TRY IT: Please set down all of the data below verbatim.

DATASET CONTENT:
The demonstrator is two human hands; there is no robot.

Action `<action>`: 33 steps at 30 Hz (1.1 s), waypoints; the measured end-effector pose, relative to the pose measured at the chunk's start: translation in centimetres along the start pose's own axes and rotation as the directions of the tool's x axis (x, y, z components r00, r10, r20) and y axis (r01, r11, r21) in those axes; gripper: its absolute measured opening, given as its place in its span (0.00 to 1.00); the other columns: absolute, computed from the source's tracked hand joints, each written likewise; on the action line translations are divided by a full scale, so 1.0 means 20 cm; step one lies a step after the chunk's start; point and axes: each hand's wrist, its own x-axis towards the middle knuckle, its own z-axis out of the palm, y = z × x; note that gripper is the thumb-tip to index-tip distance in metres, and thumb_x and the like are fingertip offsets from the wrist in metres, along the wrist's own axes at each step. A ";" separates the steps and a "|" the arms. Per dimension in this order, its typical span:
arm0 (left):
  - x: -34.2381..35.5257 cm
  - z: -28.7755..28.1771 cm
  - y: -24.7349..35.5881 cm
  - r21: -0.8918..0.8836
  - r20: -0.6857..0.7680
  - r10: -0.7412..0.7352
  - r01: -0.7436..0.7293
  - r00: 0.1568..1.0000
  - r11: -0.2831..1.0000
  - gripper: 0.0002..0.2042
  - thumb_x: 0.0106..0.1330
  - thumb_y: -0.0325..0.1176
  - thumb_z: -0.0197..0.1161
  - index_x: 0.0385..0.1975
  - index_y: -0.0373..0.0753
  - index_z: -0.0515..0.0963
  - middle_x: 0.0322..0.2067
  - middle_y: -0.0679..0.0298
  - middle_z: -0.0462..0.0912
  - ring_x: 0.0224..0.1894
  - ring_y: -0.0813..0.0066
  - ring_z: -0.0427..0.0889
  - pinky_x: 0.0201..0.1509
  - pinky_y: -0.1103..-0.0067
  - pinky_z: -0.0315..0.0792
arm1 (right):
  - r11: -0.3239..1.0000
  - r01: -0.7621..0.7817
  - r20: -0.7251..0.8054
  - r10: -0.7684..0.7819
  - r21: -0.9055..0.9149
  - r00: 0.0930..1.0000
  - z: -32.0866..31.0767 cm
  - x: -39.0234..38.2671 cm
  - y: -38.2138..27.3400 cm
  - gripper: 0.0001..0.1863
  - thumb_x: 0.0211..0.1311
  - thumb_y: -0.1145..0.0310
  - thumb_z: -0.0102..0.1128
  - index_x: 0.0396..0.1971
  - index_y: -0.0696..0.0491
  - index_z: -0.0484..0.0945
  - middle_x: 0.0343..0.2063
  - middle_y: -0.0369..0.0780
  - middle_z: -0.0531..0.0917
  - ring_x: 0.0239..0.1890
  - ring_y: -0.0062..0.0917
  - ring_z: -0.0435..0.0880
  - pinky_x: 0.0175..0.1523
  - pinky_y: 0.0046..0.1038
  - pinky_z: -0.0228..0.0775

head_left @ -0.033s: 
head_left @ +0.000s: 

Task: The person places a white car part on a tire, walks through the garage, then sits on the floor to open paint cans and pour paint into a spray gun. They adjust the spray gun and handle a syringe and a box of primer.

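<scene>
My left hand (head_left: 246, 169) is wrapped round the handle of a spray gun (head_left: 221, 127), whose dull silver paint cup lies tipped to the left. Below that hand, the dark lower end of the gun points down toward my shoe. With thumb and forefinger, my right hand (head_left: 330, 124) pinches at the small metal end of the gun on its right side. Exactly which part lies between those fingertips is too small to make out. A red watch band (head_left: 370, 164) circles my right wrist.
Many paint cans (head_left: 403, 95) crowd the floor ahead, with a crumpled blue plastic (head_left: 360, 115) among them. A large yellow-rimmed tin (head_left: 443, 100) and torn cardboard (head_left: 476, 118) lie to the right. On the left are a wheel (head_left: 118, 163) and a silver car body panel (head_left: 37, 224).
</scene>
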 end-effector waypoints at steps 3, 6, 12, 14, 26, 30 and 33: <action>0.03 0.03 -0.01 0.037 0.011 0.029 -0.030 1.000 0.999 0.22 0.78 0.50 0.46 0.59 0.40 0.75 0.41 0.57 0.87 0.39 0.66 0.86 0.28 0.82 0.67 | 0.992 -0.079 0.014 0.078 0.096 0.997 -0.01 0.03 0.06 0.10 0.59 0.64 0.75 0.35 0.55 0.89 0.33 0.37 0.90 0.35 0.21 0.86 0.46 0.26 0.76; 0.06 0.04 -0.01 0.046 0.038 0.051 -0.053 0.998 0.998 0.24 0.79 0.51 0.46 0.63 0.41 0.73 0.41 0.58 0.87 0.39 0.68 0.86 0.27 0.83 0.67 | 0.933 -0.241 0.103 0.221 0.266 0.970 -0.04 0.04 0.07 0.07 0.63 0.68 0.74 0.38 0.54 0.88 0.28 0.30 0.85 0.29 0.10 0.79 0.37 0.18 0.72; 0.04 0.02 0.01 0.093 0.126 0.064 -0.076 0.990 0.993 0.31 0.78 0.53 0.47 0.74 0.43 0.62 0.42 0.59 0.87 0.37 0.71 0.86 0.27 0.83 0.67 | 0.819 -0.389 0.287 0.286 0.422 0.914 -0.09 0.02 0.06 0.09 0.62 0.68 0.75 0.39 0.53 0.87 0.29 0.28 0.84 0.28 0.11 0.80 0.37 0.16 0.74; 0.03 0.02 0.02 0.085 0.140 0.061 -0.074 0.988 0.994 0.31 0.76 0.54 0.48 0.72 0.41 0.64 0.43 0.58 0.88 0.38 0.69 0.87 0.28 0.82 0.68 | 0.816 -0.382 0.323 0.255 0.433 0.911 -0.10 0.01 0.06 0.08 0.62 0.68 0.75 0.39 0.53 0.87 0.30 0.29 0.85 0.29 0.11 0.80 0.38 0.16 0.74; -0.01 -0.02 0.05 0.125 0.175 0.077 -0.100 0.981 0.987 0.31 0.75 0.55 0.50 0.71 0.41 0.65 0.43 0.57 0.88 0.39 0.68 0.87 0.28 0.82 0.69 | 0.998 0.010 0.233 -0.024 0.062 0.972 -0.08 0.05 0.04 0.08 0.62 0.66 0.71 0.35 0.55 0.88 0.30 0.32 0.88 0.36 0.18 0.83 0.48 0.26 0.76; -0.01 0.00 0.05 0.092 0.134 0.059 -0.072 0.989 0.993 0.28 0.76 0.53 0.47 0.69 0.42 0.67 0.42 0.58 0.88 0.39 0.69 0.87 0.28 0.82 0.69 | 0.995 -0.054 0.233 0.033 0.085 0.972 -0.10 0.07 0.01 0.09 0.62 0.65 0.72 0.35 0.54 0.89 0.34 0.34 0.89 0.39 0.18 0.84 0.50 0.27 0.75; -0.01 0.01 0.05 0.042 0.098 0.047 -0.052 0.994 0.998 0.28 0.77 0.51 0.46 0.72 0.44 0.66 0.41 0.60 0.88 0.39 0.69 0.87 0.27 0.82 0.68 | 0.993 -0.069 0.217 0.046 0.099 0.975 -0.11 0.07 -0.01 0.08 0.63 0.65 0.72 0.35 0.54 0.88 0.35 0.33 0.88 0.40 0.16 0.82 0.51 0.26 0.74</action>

EXPECTED ANSWER:
The demonstrator is two human hands; there is no robot.

Action `<action>`: 33 steps at 30 Hz (1.1 s), waypoints; the measured end-effector pose, relative to the pose measured at the chunk's start: translation in centimetres along the start pose's own axes and rotation as the directions of the tool's x axis (x, y, z components r00, r10, r20) and y axis (r01, r11, r21) in those axes; gripper: its absolute measured opening, given as its place in its span (0.00 to 1.00); the other columns: absolute, computed from the source's tracked hand joints, each written likewise; on the action line translations are divided by a full scale, so 1.0 means 20 cm; step one lies a step after the chunk's start; point and axes: each hand's wrist, its own x-axis towards the middle knuckle, its own z-axis out of the palm, y = z × x; note that gripper is the thumb-tip to index-tip distance in metres, and thumb_x and the like are fingertip offsets from the wrist in metres, along the wrist's own axes at each step. A ";" separates the steps and a "|" the arms. Per dimension in this order, its typical span:
arm0 (left):
  - x: -34.2381..35.5257 cm
  - z: -28.7755..28.1771 cm
  - y: -24.7349..35.5881 cm
  - r21: -0.8918..0.8836
  - r20: -0.6857..0.7680
  - r10: -0.7412..0.7352
  - r01: -0.7436..0.7293
  - r00: 0.1568..1.0000
  - r11: -0.2831..1.0000
  - gripper: 0.0002..0.2042
  - thumb_x: 0.0106..0.1330
  - thumb_y: -0.0325..0.1176
  - thumb_z: -0.0197..0.1161
  - index_x: 0.0385..0.1975
  - index_y: -0.0373..0.0753
  - index_z: -0.0515..0.0963
  - middle_x: 0.0322..0.2067
  - middle_y: -0.0679..0.0298
  - middle_z: -0.0462..0.0912
  - ring_x: 0.0224..0.1894
  - ring_y: -0.0813..0.0066
  - ring_z: -0.0427..0.0889
  - pinky_x: 0.0201..0.1509
  - pinky_y: -0.1103..-0.0067
  - pinky_z: -0.0315..0.0792
arm1 (right):
  - r11: -0.3239..1.0000
  - r01: -0.7621..0.7817
  - r20: -0.7251..0.8054
  - r10: -0.7684..0.7819
  - r21: -0.9055..0.9149
  - r00: 0.0930..1.0000
  - z: -32.0866..31.0767 cm
  - x: -39.0234..38.2671 cm
  - y: -38.2138..27.3400 cm
  - gripper: 0.0001..0.1863
  - thumb_x: 0.0211..0.1311
  - thumb_y: -0.1145..0.0310
  - thumb_z: -0.0102..0.1128
  - index_x: 0.0396..0.1971
  - index_y: -0.0696..0.0491
  - index_z: -0.0484..0.0945
  - middle_x: 0.0343..0.2063
  - middle_y: -0.0369..0.0780
  - middle_z: -0.0531..0.0917
  - ring_x: 0.0239..0.1890
  - ring_y: -0.0062..0.0917
  - ring_z: -0.0435..0.0880
  - pinky_x: 0.0175..0.1523
  - pinky_y: 0.0046..0.1038
  - pinky_z: -0.0228..0.0775

head_left @ -0.033s: 
head_left @ +0.000s: 

Task: The person places a white car part on a tire, walks through the garage, then sits on the floor to open paint cans and pour paint into a spray gun. They adjust the spray gun and handle a syringe and a box of primer.

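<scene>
My left hand (head_left: 246, 169) is wrapped round the handle of a spray gun (head_left: 221, 127), whose dull silver paint cup lies tipped to the left. Below that hand, the dark lower end of the gun points down toward my shoe. With thumb and forefinger, my right hand (head_left: 330, 124) pinches at the small metal end of the gun on its right side. Exactly which part lies between those fingertips is too small to make out. A red watch band (head_left: 370, 164) circles my right wrist.
Many paint cans (head_left: 403, 95) crowd the floor ahead, with a crumpled blue plastic (head_left: 360, 115) among them. A large yellow-rimmed tin (head_left: 443, 100) and torn cardboard (head_left: 476, 118) lie to the right. On the left are a wheel (head_left: 118, 163) and a silver car body panel (head_left: 37, 224).
</scene>
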 end-effector waypoints at steps 3, 6, 12, 14, 26, 30 and 33: <action>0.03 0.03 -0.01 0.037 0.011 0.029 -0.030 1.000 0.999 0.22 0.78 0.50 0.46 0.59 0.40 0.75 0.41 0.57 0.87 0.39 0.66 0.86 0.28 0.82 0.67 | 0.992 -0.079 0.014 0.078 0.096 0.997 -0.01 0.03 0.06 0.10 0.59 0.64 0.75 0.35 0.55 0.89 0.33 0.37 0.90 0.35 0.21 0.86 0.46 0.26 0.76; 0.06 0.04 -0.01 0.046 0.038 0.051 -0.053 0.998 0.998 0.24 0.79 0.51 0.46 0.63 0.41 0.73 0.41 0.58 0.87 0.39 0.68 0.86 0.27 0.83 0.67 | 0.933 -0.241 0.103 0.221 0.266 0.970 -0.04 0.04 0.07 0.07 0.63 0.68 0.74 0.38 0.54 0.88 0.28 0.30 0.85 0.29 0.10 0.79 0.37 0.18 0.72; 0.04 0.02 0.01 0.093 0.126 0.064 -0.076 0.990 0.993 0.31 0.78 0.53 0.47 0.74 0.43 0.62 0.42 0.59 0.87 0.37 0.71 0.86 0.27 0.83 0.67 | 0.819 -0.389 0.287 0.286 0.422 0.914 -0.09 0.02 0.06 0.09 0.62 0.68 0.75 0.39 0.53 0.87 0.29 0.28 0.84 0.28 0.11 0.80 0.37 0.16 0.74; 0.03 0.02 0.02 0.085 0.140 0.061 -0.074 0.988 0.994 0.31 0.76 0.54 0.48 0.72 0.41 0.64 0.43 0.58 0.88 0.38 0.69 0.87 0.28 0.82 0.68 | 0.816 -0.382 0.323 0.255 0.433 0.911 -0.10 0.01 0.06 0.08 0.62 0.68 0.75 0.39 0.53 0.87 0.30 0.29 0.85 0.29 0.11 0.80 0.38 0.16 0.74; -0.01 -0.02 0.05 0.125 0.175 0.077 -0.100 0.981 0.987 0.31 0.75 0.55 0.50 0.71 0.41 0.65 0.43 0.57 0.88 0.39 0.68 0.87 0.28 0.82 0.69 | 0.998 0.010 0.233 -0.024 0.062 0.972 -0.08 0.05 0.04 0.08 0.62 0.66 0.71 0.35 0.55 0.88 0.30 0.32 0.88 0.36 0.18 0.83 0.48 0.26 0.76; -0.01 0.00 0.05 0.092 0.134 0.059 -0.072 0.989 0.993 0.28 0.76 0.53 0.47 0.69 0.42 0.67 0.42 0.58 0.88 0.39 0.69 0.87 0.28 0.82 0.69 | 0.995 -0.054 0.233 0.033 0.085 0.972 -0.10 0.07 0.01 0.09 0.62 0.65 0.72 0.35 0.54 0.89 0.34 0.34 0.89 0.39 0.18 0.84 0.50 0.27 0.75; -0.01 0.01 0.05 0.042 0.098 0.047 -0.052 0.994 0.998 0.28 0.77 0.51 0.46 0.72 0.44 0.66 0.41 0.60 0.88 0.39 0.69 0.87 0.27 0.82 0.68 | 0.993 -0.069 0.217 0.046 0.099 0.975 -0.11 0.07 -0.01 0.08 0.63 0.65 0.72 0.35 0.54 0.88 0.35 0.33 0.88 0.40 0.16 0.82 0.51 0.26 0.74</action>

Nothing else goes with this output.